5. The nicknames NASA Vets gave the logos
For the first fifteen years of NASA’s existence, the agency’s logo”—a blue circle featuring the agency’s name, a cluster of stars and a speeding spacecraft—was affectionately called the “meatball”. When a replacement was designed in 1976, it too received a nickname. The simplistic logo was streamlined to spell out NASA in thick, tube-like letters and people began referring to it as “the worm”.
In 1992, under the new leadership of Dan Goldin, the meatball was restored and the agency happily bid adieu to the much-detested worm.
6. It’s always been about the Colonel
In its 65 years as a fast food mecca, the Kentucky Fried Chicken logo has had only 5 redesigns. But one thing never changed—from its first incarnation in 1952, the KFC logo has always featured Colonel Sanders. He became a bit friendlier in 1997, and in 2007 the Colonel started wearing an apron over his slick white suit, but in every logo he’s featured front and centre.
Image via Creative Market
7. The Chupa Chups logo was designed by Salvador Dali
Since it’s creation in 1969, the logo of famous lollipop company Chupa Chups has remained virtually unchanged. But when you have a logo designed for you by Salvador Dali, why would you ever change it?
Dali was good friends with the founder of Chupa Chups, Enric Bernat. When the pair were out to lunch on day, Dali designed the logo in less than a hour. The simple design is world famous, and Dali’s vision of placing the logo on the top instead of the side ensures you always know which lollipop you’re about to enjoy.
Image via Japan Travel Cafe
8. Toyota’s logo is all about the love
Whether you’re parents drive a sweet Camry, or you’re travelling through town in a Yaris, odds are you’ve seen the three interlocking ovals that represent Toyota. This version of the logo was introduced in 1989 to commemorate the company’s 50th anniversary. It took five years to create the Toyota logo which represents three hearts—the heart of the customer, the heart of the product, and the heart of progress in technology.
9. Google’s first logo was a bizarre concept
In 1996, before Google was a verb that we used almost daily, it actually went by another name—BackRub. The logo? An extremely awkward image of hand caressing a bare back. Named for the underlying technology of backlink tracking that would mean very little to the everyday user, it wasn’t until 1997 that Larry Page and Sergey Brin decided to change the name to Google.

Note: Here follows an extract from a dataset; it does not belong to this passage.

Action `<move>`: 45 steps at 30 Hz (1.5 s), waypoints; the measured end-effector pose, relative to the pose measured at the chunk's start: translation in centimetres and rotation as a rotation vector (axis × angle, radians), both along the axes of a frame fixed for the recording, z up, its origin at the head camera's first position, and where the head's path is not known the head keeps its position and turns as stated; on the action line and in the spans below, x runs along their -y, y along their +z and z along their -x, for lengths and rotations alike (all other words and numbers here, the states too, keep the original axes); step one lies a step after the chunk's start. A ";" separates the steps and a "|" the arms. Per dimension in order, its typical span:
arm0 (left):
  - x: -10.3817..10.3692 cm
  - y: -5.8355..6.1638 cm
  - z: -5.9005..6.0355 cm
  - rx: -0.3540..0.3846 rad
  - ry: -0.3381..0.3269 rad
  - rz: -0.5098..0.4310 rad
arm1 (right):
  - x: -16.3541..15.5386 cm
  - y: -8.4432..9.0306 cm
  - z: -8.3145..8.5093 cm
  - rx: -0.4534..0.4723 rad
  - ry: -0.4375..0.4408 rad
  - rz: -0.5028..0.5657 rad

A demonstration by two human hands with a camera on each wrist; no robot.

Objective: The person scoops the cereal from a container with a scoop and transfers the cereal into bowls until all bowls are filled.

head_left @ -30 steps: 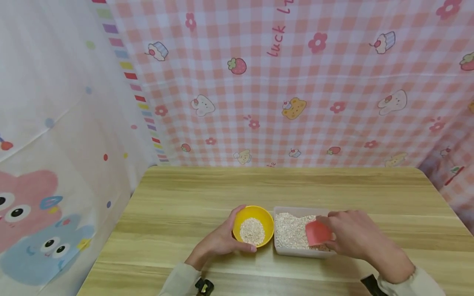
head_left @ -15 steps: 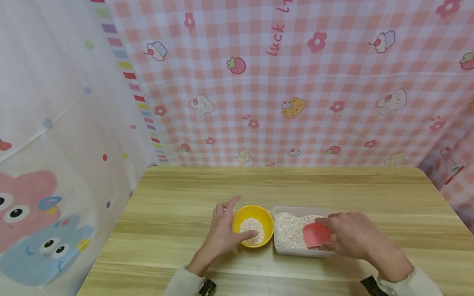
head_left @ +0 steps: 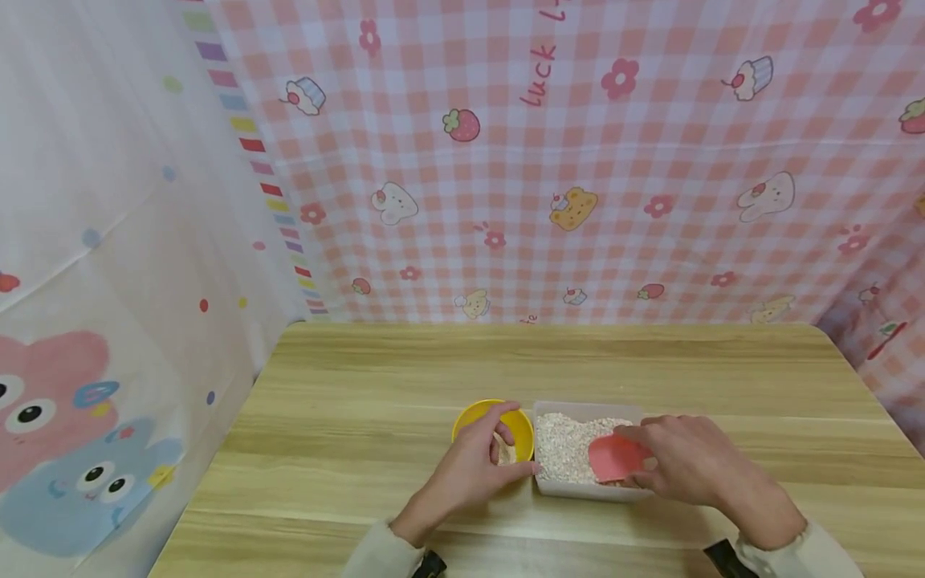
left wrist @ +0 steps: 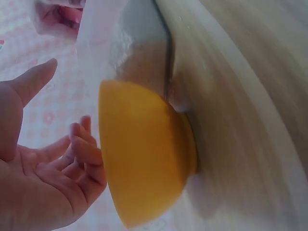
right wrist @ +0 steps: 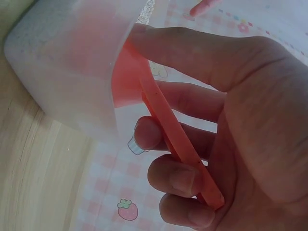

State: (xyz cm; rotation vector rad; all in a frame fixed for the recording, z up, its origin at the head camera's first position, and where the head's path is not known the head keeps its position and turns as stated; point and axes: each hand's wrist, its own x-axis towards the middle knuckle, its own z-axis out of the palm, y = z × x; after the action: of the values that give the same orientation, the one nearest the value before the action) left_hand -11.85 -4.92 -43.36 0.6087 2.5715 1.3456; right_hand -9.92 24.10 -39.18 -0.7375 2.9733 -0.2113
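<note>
The left hand (head_left: 473,474), fingers loosely spread, covers the yellow bowl (head_left: 518,421); the right hand (head_left: 686,461) pinches a pink scoop (head_left: 614,457) inside the grain tub (head_left: 578,490).

**Both hands low and close together**

The left hand (head_left: 473,474) reaches forward from a pale sleeve, palm down, fingers relaxed and slightly spread (the left wrist view shows the palm open, thumb raised apart from the fingers). The right hand (head_left: 686,461) comes in from the right, its fingers (right wrist: 178,178) curled and thumb pressed along the top, pinching something flat. Both forearms angle inward.
</note>
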 end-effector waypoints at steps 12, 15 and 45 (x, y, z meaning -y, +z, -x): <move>-1.9 0.2 0.2 0.048 -0.082 0.161 | 0.0 -0.4 0.4 0.057 0.015 0.044; -2.3 0.2 0.1 0.051 -0.083 0.187 | 0.0 -0.6 0.5 0.079 0.012 0.061; -3.1 0.4 0.3 0.127 -0.070 0.222 | 0.3 -2.2 0.3 0.097 -0.061 0.165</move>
State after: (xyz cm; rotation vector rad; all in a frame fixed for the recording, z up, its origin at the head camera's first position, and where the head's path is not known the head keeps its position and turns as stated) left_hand -12.18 -1.85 -42.97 0.5499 2.5248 1.0233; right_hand -10.22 23.81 -41.37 -0.6330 2.9136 -0.4866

Imagine, if history had gone another way we could be asking each other to BackRub where the nearest bar is.
10. Pepsi’s color palette is a patriotic nod towards the war effort
In the 1940’s dropped it’s curlicue typeface and circular logo in favour of a less swirly font and a rectangular logo. Pepsi also changed the bottle crown to feature red, white and blue to support America’s war effort during World War II.